**Exercise brief:** Below is a listing; restate from it, character for character, the lines beginning at the line holding "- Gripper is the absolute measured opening" and ending at the line holding "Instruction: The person", both included.
%%
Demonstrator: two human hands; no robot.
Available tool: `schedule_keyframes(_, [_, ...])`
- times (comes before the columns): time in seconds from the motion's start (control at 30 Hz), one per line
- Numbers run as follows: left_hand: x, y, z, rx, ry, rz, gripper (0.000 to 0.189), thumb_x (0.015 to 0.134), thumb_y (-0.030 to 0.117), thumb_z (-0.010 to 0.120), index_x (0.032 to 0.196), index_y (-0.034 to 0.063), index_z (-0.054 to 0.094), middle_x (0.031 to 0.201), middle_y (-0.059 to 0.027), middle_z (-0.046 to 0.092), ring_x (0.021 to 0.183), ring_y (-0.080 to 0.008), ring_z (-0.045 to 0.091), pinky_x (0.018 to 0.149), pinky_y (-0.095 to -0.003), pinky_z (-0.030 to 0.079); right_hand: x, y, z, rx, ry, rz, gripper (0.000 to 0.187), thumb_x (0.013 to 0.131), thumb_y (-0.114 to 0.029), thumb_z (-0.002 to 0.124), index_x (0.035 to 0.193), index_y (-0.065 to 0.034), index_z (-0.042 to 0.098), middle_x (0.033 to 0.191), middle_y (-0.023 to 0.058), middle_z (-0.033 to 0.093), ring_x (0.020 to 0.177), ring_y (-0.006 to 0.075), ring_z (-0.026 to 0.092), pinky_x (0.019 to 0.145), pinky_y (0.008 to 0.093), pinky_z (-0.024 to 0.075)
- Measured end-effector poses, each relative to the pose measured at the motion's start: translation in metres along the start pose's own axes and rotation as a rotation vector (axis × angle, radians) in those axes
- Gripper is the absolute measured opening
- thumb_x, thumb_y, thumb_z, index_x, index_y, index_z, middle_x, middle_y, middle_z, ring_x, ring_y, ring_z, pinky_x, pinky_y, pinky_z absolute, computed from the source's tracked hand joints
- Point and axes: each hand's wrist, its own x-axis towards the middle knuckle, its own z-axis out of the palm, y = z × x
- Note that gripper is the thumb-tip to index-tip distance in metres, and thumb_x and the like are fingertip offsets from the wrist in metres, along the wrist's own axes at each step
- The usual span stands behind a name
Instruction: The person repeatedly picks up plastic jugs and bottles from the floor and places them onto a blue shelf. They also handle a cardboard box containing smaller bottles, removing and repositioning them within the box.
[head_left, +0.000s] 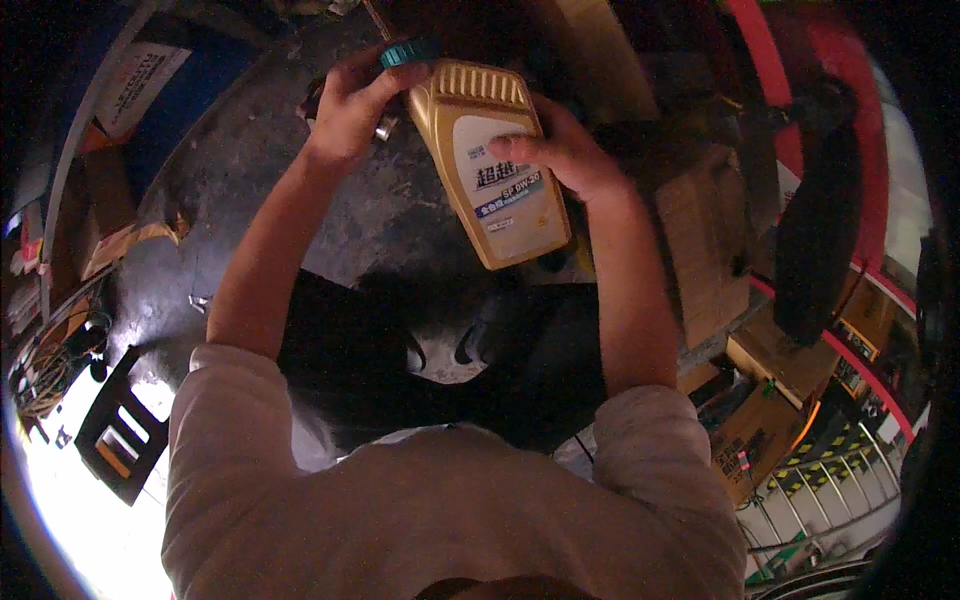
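A gold plastic motor oil bottle (517, 217) with a pale label and a ribbed panel near its top is held tilted in front of me. Its teal ribbed cap (409, 51) is at the upper left end, with the fingers of my left hand (360, 101) around it. Against the bottle's right side rests my right hand (574, 154), its thumb over the label and the other fingers hidden behind. A small shiny metal part (385, 127) shows just beside my left hand; what it belongs to is unclear.
Cardboard boxes (701, 247) stand at the right, near a red frame (874, 150) and a metal rack (832, 502). Coiled cables (45, 375) and a black panel with slots (97, 427) lie at the left. Below the bottle is a dark, stained floor (345, 217).
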Motion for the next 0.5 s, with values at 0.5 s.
schedule_keyframes(0.5, [-0.025,0.004,0.059,0.064,-0.149,0.093,0.079,0.094,0.019,0.069,0.155,0.0013,0.023,0.143,-0.0156,0.049,0.129,-0.0223,0.05,0.108,-0.0374,0.042,0.017,-0.017,0.008,0.084,0.632,-0.41,0.057,0.082,-0.028,0.078,0.129,-0.0031,0.056,0.12,0.0092,0.065,0.11,0.0208,0.061,0.096,0.0376,0.0486])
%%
**Your solution:**
- Gripper is the absolute measured opening
- thumb_x, thumb_y, thumb_z, index_x, index_y, index_z, middle_x, middle_y, middle_z, ring_x, ring_y, ring_z, pinky_x, pinky_y, pinky_z absolute, computed from the source's tracked hand joints
- Point and axes: each hand's wrist, its own x-axis towards the middle knuckle, its own z-axis out of the palm, y = z × x
- Note that gripper is the thumb-tip to index-tip distance in metres, and thumb_x and the like are fingertip offsets from the wrist in metres, along the wrist's own axes at each step
- The usual span stands behind a name
Instruction: The person repeatedly picks up plastic jugs and bottles from the floor and places them onto a blue shelf. They also handle a cardboard box containing smaller bottles, removing and repositioning them within the box.

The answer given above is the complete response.